El hombre de las abejas

Con mis amigos decidimos revivir algunas de las leyendas cortas que nos habían contado nuestros familiares en una noche en donde nos encontrábamos haciendo una fogata en un campamento de la escuela.

Uno de mis amigos contó una historia que sucedió en el mismo lugar en donde vivíamos, la cual le había contado su abuelo, quien presenció el sorprendente acontecimiento.

Resulta que hace varias décadas atrás en el pueblo había una gran capacidad para poder fabricar miel, puesto que las flores que crecían en ciertos lugares eran óptimas para que las abejas logren realizar el proceso necesario para la elaboración de este producto tan demandado a un precio verdaderamente elevado, es por ello que muchos de los productores del pueblo decidieron dedicarse a este rubro de la producción.

Un hombre muy experimentado en el tema de las abejas decidió también dedicarse a la producción de miel, pero en este caso en particular no utilizaba ningún tipo de protección para poder tratar con los diferentes panales en donde acostumbraban a elaborarse la miel, es por ello que a muchas personas les sorprendió este acontecimiento.

Igualmente el hombre continuaba trabajando con las abejas sin necesidad de utilizar medidas de protección, a pesar de las recomendaciones de los demás productores. De manera sorpresiva este hombre era el que mejor producía, ya que lograba fabricar miel de gran calidad y grandes cantidades, algo que le permitía ganar mucho dinero.

Entre los rumores que comenzaron a sonar en el pueblo, estaba el hecho de que él había hecho un pacto con el diablo para que las abejas no lo picaran, algo que nunca pudo confirmarse.

Al pasar los años, cuando ya se había hecho rico en este negocio, muchas personas que lo vieron en ese entonces divisaron que las abejas siempre lo seguían, y que cada vez eran más las abejas que se posaban en sus hombros. Muchos dicen que las abejas le ingresaban por la boca y la nariz, y que éste hacía caso omiso. Incluso llegó cierto momento en donde no podía caminar por la calle debido a la cantidad de abejas que lo seguían. El hombre decidió quedarse en su casa sin salir de allí.
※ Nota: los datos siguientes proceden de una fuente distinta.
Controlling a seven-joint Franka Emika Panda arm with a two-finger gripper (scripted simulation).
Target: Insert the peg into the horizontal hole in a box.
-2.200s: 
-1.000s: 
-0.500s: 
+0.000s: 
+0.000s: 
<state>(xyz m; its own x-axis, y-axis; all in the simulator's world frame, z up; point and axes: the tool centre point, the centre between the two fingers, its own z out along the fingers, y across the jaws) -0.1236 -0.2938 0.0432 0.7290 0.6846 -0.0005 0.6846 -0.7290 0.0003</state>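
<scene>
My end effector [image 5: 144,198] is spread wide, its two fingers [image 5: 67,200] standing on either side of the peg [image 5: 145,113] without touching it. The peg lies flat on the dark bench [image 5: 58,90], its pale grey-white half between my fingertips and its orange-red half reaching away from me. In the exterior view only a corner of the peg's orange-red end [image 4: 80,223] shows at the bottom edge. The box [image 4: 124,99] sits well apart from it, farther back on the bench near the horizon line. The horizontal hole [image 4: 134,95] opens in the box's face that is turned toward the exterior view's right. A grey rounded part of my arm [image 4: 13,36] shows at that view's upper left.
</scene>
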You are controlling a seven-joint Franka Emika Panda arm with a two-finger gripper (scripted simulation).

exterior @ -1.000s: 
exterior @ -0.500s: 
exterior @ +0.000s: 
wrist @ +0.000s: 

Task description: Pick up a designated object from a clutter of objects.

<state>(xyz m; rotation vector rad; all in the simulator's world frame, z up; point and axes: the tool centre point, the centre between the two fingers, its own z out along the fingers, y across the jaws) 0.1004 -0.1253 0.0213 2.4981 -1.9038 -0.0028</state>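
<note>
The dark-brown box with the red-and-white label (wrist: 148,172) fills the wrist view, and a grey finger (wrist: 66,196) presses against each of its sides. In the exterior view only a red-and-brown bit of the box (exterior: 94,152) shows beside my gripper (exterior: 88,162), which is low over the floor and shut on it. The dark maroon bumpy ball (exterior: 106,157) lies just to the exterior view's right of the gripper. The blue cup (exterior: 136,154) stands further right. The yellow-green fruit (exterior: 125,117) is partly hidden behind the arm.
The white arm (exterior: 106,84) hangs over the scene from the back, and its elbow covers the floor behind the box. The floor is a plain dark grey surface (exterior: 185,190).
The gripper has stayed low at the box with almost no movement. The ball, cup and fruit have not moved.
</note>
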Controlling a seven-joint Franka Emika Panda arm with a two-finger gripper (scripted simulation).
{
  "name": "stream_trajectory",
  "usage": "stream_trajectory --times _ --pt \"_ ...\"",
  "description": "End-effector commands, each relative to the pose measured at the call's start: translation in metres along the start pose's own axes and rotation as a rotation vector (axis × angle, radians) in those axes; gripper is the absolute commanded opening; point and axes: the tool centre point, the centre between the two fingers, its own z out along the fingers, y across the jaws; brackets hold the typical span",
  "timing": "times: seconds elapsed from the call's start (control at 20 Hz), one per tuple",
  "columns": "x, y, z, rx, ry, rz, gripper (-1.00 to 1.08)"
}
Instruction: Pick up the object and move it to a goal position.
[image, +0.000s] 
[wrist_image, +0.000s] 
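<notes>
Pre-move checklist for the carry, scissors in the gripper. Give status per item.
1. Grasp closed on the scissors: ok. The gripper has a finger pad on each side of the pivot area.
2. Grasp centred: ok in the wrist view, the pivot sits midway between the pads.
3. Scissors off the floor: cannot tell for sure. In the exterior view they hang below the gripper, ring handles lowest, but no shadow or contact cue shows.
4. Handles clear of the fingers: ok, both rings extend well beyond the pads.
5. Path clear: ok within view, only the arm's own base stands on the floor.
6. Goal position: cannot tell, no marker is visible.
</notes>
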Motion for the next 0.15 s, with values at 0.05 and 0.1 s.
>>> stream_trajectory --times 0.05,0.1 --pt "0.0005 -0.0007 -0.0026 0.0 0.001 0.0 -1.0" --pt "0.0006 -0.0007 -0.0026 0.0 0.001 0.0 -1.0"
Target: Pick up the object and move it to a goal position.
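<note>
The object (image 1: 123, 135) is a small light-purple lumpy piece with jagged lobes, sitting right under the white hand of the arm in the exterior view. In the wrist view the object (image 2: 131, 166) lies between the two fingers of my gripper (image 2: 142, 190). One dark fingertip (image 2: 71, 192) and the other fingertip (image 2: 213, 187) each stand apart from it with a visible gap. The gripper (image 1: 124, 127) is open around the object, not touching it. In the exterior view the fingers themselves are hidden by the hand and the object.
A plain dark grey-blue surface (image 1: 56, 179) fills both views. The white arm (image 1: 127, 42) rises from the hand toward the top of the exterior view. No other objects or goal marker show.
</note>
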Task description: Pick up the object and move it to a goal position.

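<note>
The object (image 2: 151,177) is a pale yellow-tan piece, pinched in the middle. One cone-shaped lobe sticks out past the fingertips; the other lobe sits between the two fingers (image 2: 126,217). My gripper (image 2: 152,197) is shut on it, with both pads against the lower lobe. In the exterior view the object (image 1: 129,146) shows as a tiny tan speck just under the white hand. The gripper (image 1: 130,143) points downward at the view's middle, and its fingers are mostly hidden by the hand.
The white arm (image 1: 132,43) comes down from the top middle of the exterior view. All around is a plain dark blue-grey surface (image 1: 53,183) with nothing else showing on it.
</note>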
La persona que le llevaba los mandados contaba en el pueblo que cada vez eran más las abejas que se encontraban dentro de su casa, y que llegó un punto en donde el repartidor no pudo entrar más, puesto que era enorme la cantidad de abejas y miel que había dentro de la casa. La policía y los bomberos decidieron ingresar a la fuerza a la casa para intentar salvar al hombre, pero no lo encontraron. Nunca más se le vio.